Nei giorni scorsi al Consiglio Federale della Figc è stata presentata l’istanza per la riammissione della storica squadra di Fiume, il Consiglio non si è ancora espresso. E le sensazioni sono diverse. Nel gruppo dei rifondatori, l’allenatore Sergio Vat­ta, il fratello Antonio e il figlio di Sergio, Luigi che è avvocato e che ha curato tutta la parte legale e che « fa affidamento sulle leggi dello Stato italiano – 17/52 e 763/81 – che stabiliscono una tutela per i profughi di Fiume e la Dalmazia per i vari settori dell’attività giuridi­ca e della vita so­ciale e stabiliscono il diritto per gli esu­li di ripristinare le condizioni di vita prima dell’esodo».

La squadra di cal­cio degli esuli Istriani e Dalmati vorrebbe nel prossimo campionato giocare nella Prima Divisione della Lega Pro, l’ex C1. Per anni a caccia di talenti (Vieri, Lentini e Buffon, per esempio), tecnico della primavera del Torino, adesso, a 70 anni, Sergio Vatta è pronto a lanciar­si in questa avventura. Insieme al fratello ha rile­vato i titoli sportivi: « Siamo gli eredi della glorio­sa Unione Sportiva Fiumana – ha spiegato Vatta – squadra che giocò il suo ultimo campionato nel 1943. Poi con la guerra e l’occupazione di Istria e Dalmazia da parte della Jugoslavia cessarono tut­te le attività. Oggi rinasce e vuole essere la squa­dra di tutti gli esuli di quelle terre».

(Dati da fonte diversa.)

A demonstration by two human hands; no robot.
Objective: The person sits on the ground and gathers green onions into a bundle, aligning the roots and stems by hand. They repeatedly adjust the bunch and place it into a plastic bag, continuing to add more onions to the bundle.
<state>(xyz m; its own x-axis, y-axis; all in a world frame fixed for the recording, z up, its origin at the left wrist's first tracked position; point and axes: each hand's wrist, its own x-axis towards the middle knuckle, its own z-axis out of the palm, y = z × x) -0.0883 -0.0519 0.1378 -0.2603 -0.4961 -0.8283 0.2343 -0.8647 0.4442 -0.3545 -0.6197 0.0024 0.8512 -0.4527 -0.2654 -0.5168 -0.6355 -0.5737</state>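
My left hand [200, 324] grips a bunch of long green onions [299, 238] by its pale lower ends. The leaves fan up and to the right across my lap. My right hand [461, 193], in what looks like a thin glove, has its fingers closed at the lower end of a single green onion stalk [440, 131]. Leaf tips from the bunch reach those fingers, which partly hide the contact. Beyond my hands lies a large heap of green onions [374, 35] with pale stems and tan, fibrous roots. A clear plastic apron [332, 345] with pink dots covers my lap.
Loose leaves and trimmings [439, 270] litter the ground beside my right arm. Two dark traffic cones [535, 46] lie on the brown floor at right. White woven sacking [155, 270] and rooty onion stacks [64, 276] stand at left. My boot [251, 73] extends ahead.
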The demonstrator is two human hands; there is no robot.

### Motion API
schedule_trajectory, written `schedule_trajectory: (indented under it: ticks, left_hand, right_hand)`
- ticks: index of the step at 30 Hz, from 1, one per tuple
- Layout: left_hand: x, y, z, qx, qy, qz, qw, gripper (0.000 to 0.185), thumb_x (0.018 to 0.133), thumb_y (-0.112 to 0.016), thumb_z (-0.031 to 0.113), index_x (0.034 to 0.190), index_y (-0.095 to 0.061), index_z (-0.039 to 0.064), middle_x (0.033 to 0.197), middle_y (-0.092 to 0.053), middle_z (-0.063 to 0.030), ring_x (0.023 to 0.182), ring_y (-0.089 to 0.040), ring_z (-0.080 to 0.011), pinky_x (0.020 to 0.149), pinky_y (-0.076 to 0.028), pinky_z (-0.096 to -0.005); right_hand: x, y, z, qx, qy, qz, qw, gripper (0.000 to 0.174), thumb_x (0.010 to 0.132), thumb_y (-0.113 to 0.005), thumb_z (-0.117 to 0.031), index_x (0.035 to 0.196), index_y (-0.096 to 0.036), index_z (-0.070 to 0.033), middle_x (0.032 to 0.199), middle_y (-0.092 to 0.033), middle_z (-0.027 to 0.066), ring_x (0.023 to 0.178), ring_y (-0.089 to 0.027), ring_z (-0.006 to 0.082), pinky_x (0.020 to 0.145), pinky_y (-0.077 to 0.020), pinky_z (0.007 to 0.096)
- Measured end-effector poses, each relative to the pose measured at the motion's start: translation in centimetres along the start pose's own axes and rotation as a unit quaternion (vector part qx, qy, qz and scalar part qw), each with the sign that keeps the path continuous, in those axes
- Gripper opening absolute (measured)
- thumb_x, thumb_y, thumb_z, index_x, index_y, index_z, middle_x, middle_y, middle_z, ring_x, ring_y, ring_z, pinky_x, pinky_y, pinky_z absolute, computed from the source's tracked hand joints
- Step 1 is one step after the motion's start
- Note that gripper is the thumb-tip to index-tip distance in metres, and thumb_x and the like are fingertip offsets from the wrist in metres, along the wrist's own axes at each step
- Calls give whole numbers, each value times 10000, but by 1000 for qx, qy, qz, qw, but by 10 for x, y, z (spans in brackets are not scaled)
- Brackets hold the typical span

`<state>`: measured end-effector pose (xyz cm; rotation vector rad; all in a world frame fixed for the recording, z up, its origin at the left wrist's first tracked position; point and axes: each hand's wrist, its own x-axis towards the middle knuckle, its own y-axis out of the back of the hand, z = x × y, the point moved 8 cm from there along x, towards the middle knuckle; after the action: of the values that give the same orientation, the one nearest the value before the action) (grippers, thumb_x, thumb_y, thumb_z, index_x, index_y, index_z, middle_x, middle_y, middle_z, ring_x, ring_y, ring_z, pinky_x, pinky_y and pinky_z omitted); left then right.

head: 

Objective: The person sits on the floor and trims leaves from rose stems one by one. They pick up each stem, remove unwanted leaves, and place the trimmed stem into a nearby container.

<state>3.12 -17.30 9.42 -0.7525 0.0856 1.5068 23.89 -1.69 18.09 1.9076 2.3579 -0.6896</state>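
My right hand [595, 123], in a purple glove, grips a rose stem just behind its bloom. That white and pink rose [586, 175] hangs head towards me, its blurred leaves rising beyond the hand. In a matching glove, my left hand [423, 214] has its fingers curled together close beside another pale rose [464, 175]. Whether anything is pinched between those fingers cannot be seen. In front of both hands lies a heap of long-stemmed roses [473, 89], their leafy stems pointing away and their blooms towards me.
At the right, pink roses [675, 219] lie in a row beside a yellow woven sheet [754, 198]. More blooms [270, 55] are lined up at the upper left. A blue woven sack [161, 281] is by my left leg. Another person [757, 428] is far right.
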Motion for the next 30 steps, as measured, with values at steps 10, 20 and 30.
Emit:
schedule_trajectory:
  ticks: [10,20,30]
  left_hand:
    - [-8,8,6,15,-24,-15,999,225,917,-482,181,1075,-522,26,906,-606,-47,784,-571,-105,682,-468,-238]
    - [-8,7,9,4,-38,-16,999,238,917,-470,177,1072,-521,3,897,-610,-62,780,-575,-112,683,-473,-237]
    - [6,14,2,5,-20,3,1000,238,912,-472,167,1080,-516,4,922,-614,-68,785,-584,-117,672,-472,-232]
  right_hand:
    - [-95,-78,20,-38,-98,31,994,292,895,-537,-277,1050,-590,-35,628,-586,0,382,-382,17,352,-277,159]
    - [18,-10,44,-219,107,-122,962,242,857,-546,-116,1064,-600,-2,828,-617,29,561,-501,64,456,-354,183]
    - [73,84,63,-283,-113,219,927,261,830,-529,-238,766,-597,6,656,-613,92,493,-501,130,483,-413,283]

Corsi e ricorsi. Da oggi a ieri in un soffio. Ezio Loik, Valentino Mazzola, Eusebio Castigliano e Franco Ossola hanno vestito i colori di Fiume, l'amaranto, il giallo e il blu. Quan­do, per via della guerra i campiona­ti furono sospesi molti calciatori per allenarsi partecipavano a tor­nei amatoriali, da bar. A Busto Ar­sizio il 'Bar Fiume' mise su uno squadrone, con Valentino Mazzola e altri compagni del Grande Tori­no, a cui si aggiunsero l’interista Frossi e Molina e Turconi della Pro Patria Molina. Questo precedente salda il rappor­to tra Fiume e Torino: legame sportivo – diversi calciatori fiumani vestirono le maglie di Toro e Ju­ve, da Ezio Loik, a Mario e Giovanni Varglien, a Marcello Mihalich – e sociale, tantissimi fiumani furono nel dopoguerra profughi a Torino, dove mi­sero al servizio delle industrie torinesi le loro spic­cate professionalità. Basterà?